BRIEF -
Print verbatim the opening line of the material and every subsequent line through the one containing "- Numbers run".
DATASET EXTRACT START
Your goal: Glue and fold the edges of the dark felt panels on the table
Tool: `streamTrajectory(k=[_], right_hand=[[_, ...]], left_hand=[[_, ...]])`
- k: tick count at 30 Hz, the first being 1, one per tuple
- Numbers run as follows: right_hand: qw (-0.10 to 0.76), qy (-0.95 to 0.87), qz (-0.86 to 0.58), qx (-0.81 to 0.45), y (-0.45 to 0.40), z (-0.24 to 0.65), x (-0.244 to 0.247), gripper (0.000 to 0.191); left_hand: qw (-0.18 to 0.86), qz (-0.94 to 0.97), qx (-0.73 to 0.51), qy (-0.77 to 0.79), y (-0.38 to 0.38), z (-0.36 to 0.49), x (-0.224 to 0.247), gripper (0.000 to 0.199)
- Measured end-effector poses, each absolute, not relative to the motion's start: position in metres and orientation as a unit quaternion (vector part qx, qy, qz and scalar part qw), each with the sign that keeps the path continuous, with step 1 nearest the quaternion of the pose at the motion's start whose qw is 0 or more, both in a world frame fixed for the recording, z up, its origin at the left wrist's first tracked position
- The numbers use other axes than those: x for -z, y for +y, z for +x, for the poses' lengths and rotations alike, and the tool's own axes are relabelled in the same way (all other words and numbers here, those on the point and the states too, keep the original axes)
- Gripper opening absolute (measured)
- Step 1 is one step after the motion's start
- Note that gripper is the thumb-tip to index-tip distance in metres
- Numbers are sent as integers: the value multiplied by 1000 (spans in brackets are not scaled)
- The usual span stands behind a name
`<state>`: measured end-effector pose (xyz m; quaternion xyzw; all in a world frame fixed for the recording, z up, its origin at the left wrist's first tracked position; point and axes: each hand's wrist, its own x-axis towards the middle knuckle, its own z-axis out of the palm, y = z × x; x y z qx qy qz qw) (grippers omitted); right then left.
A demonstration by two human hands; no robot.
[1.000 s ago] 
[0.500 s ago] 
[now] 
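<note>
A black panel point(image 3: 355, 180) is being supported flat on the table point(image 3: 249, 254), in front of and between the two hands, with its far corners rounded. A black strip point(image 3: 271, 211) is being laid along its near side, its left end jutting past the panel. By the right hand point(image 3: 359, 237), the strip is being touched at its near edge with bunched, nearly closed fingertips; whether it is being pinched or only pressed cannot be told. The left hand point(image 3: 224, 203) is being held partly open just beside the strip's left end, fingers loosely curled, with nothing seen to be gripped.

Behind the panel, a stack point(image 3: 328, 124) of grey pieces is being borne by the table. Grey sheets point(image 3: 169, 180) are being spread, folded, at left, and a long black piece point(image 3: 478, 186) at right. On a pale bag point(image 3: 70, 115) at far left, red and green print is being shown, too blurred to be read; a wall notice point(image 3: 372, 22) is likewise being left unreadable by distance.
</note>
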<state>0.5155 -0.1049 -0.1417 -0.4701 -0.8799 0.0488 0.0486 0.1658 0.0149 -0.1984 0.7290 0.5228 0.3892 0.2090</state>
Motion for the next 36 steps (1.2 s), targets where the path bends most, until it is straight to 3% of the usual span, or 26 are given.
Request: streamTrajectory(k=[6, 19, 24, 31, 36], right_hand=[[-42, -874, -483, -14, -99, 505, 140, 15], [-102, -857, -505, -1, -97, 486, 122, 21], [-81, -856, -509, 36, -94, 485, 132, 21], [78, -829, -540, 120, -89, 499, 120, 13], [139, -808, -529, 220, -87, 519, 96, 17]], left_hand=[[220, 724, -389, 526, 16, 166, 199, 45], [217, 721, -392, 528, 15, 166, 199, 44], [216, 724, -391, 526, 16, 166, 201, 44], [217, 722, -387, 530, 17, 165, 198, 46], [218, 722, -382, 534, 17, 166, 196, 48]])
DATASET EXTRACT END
ANSWER TO THIS EXERCISE -
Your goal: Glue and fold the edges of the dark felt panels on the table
Tool: `streamTrajectory(k=[_], right_hand=[[_, ...]], left_hand=[[_, ...]])`
- k: tick count at 30 Hz, the first being 1, one per tuple
- Numbers run as follows: right_hand: qw (-0.10 to 0.76), qy (-0.95 to 0.87), qz (-0.86 to 0.58), qx (-0.81 to 0.45), y (-0.45 to 0.40), z (-0.24 to 0.65), x (-0.244 to 0.247), gripper (0.000 to 0.191); left_hand: qw (-0.18 to 0.86), qz (-0.94 to 0.97), qx (-0.73 to 0.51), qy (-0.77 to 0.79), y (-0.38 to 0.38), z (-0.36 to 0.49), x (-0.224 to 0.247), gripper (0.000 to 0.199)

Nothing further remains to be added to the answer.